- What you are asked to do: Find the line that contains "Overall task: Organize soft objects"; then retype it and each line after it, exactly, through the final line of the data below.

━━━━━━━━━━━━━━━━

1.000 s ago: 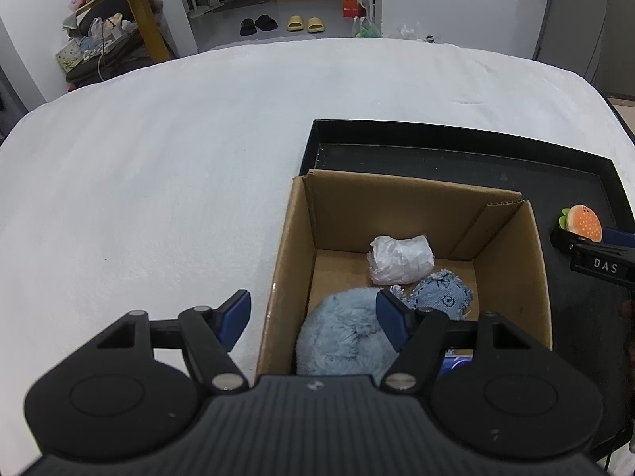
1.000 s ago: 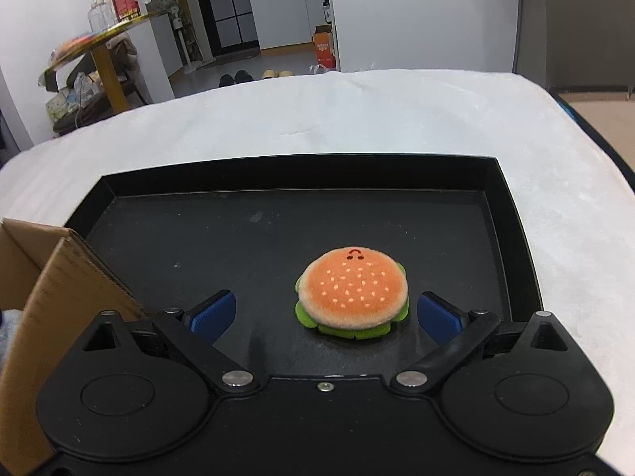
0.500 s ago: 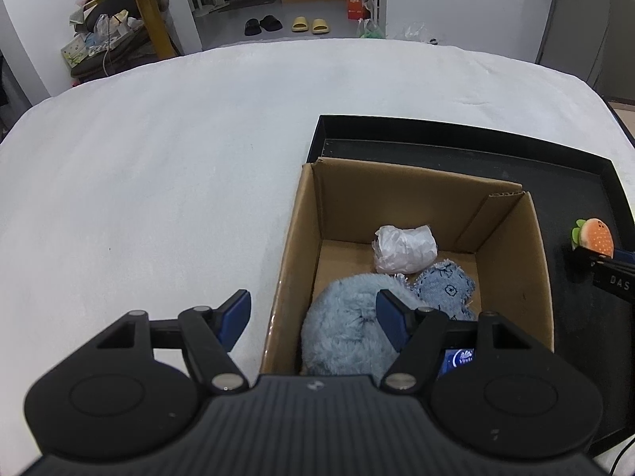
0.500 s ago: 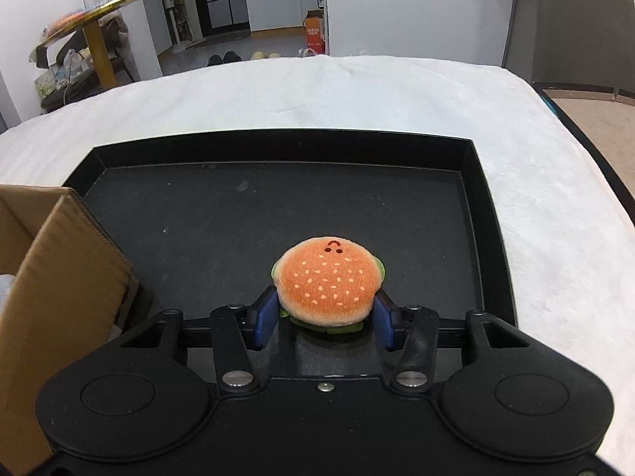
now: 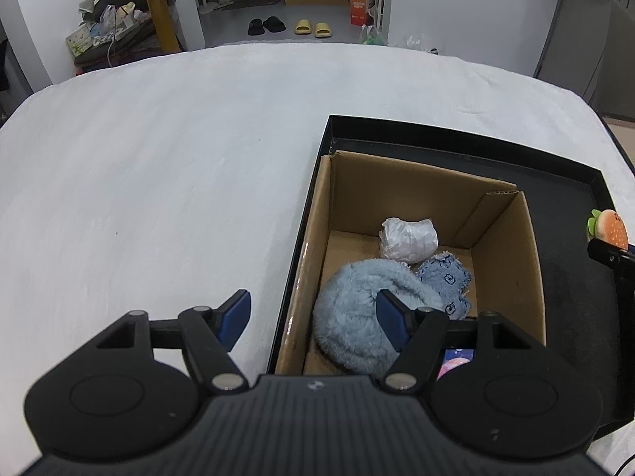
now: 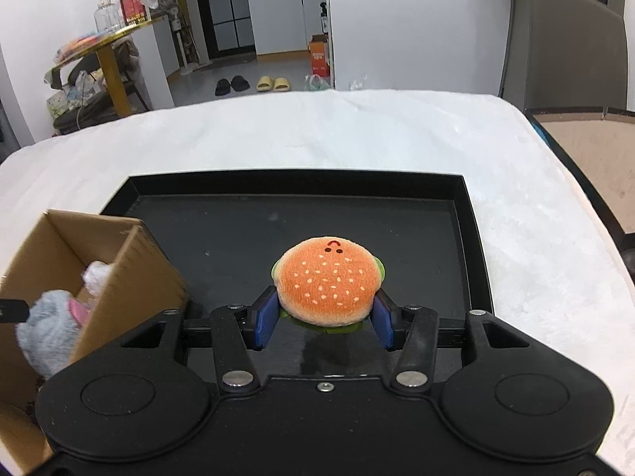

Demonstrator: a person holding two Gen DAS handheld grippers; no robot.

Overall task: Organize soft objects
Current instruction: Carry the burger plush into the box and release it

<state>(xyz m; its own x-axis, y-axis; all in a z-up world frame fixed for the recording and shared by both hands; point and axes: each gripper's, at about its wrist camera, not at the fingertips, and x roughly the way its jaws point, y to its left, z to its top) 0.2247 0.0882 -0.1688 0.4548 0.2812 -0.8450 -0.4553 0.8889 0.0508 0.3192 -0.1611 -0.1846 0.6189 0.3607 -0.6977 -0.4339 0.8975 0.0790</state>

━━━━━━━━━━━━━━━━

- Exercise result:
Overall task: Organize soft objects
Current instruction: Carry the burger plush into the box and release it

<state>(xyz m; its own x-axis, y-axis; all in a z-up world frame fixed for the recording and shared by both hands; point and axes: each gripper's, at about its wrist camera, not at the fingertips, and x roughly the way its jaws point, y to its left, z to its top) 0.2247 0.0882 -0.1688 0.4548 0.2812 -0.8450 -0.4553 0.8889 0.0508 0.3192 -0.1611 -0.1846 0.6189 0.3607 -0.6977 -0.4339 0.8975 0.0790</state>

There's nothing left to add to the answer.